**Description of the task:** Find out how many lines in the records have the string "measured" in them, and state only that number.

**Listed records:**
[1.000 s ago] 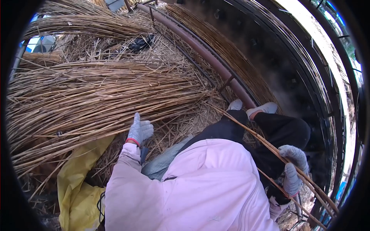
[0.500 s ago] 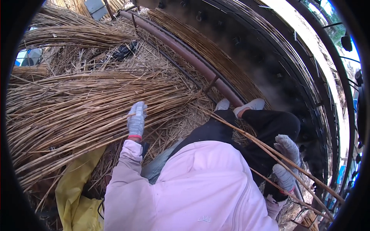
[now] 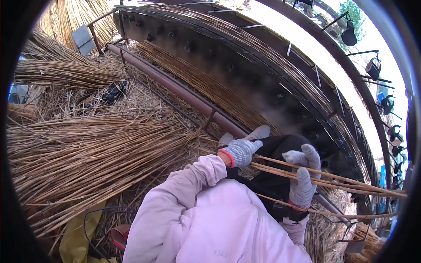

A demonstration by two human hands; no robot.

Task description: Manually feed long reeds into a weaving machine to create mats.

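Stalks (image 3: 377, 189) cross the wide-spread right hand (image 3: 304, 183), seemingly for loose support, while left of it the left hand (image 3: 242, 152) is curled, grip unclear.

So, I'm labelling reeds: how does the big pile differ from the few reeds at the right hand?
The big pile spreads wide with many stalks; the few reeds make a sparse group. The big pile lies to the left, away from the right hand; the few reeds cross at that hand. Both have long, thin, brown stalks.
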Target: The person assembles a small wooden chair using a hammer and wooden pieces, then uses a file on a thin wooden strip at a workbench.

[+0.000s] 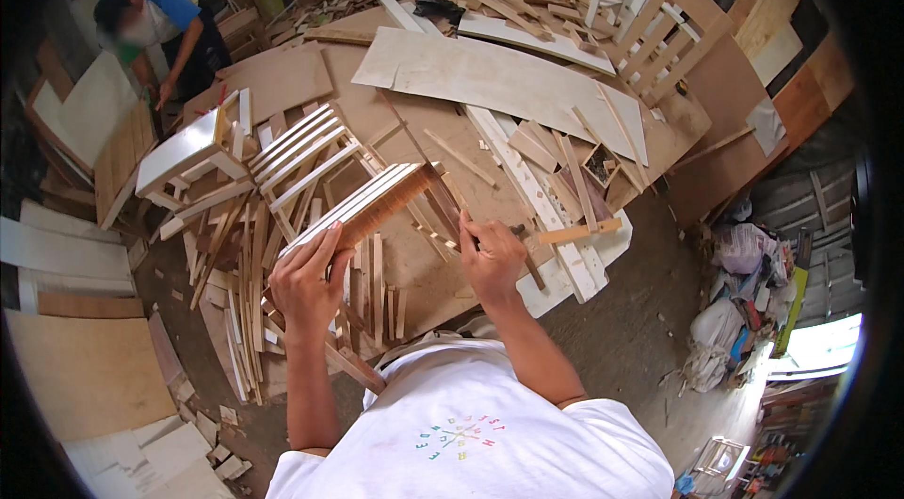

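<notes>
My left hand point(309, 278) grips the near left end of a wooden piece point(377, 202) with white strips along its top and a brown side face. The piece lies slanted above the worktable. My right hand point(492, 257) is closed around the near end of a long, thin, dark blade that looks like a handsaw point(435, 181). Its narrow tip points away to the far left. The blade crosses the far right end of the wooden piece; whether it has cut in, I cannot tell. My fingers hide the saw's handle.
Left of the piece lie a white slatted frame point(306, 155), a small white-topped table point(184, 152) and a heap of wood strips point(247, 282). A long pale board point(499, 80) spans the worktable's point(424, 287) far side. A co-worker point(174, 24) bends at the far left.
</notes>
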A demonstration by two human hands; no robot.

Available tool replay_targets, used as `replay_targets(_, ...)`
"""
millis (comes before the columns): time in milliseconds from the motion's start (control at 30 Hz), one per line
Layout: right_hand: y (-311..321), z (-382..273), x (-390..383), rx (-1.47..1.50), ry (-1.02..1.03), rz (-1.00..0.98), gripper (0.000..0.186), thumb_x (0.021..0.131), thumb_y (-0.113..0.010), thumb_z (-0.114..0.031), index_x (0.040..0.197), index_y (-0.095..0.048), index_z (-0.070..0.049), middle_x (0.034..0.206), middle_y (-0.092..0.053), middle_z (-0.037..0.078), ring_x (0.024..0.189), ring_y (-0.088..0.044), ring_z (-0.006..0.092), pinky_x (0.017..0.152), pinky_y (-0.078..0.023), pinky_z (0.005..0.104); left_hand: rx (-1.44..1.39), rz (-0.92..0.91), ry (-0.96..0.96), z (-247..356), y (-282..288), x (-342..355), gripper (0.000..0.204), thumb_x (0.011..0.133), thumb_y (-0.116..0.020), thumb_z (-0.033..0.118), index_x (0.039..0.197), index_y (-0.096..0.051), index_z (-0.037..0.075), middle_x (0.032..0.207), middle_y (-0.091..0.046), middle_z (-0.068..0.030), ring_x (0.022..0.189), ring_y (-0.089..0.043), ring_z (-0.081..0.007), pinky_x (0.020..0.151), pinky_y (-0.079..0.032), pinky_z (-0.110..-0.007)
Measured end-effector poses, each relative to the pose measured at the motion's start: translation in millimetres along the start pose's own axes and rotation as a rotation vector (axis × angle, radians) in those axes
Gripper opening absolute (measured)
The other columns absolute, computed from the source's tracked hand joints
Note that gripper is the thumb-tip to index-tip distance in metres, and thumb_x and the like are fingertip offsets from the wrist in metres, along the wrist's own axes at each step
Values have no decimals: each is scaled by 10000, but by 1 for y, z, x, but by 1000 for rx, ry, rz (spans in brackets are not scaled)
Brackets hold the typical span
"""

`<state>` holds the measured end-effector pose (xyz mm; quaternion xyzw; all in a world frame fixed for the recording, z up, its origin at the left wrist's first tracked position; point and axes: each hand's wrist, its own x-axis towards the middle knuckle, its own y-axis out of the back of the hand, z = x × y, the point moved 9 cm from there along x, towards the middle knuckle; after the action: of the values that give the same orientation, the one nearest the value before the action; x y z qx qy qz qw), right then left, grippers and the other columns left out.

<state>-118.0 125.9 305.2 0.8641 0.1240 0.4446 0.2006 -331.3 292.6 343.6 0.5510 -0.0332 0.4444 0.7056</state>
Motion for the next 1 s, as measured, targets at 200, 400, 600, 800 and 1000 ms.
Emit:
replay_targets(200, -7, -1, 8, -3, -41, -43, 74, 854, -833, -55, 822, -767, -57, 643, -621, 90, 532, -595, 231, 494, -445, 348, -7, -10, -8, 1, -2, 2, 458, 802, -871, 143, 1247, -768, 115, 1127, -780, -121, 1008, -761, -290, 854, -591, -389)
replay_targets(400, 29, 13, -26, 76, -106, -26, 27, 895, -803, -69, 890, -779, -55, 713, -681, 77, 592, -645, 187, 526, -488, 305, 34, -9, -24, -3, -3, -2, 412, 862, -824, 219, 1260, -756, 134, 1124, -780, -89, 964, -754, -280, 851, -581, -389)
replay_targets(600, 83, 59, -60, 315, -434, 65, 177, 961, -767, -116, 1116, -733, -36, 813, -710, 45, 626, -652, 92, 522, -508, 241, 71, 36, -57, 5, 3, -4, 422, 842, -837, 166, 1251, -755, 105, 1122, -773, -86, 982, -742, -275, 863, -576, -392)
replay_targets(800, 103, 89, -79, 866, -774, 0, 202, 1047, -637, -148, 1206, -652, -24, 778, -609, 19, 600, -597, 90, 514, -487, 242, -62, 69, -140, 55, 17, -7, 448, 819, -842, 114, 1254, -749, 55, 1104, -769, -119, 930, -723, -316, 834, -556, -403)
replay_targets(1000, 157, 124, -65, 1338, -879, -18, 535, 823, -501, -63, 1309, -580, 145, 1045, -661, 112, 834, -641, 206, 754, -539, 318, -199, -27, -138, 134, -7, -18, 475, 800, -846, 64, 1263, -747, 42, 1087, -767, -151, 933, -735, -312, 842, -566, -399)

**Expected answer:** 4